_PROBLEM TO SOLVE_
All lines from the one holding "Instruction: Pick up" to the end of the listing are to be output exactly, both ends included, with any pictures left out.

_COLLECTED DATA_
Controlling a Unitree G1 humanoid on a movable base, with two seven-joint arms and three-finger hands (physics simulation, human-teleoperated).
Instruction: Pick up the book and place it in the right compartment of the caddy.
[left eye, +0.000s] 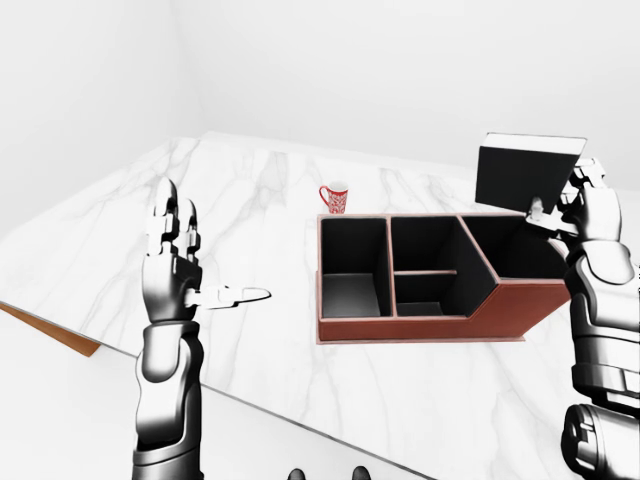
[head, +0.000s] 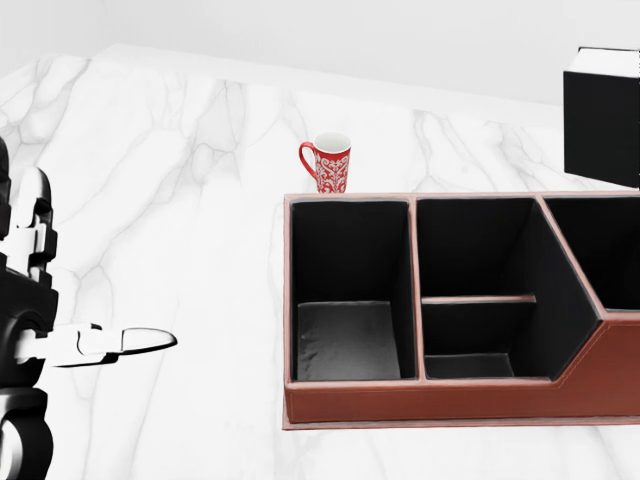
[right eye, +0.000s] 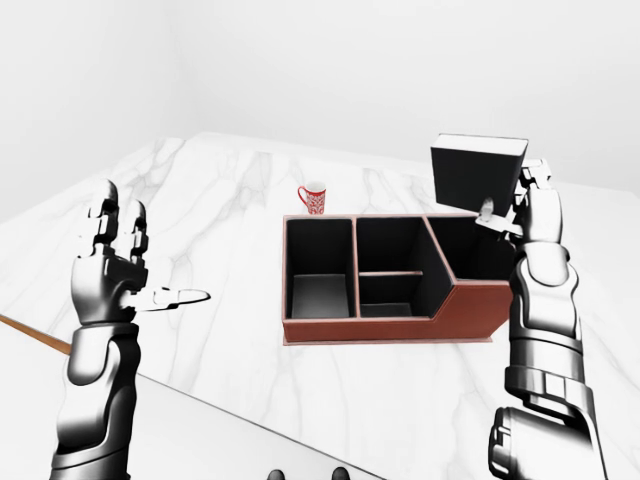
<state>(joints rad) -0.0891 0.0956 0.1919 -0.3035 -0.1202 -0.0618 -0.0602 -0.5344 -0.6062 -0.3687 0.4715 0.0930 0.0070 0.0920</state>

_EXPECTED OUTPUT_
Instruction: Pick up the book and place it in the right compartment of the caddy.
[left eye, +0.000s] 
[head, +0.000s] 
[right eye, +0.000s] 
<state>(joints rad) -0.0891 0.0956 0.1919 -0.3035 -0.1202 -0.0618 -0.0602 -0.5344 -0.6062 -0.3687 0.4715 0.0930 0.0070 0.0920</state>

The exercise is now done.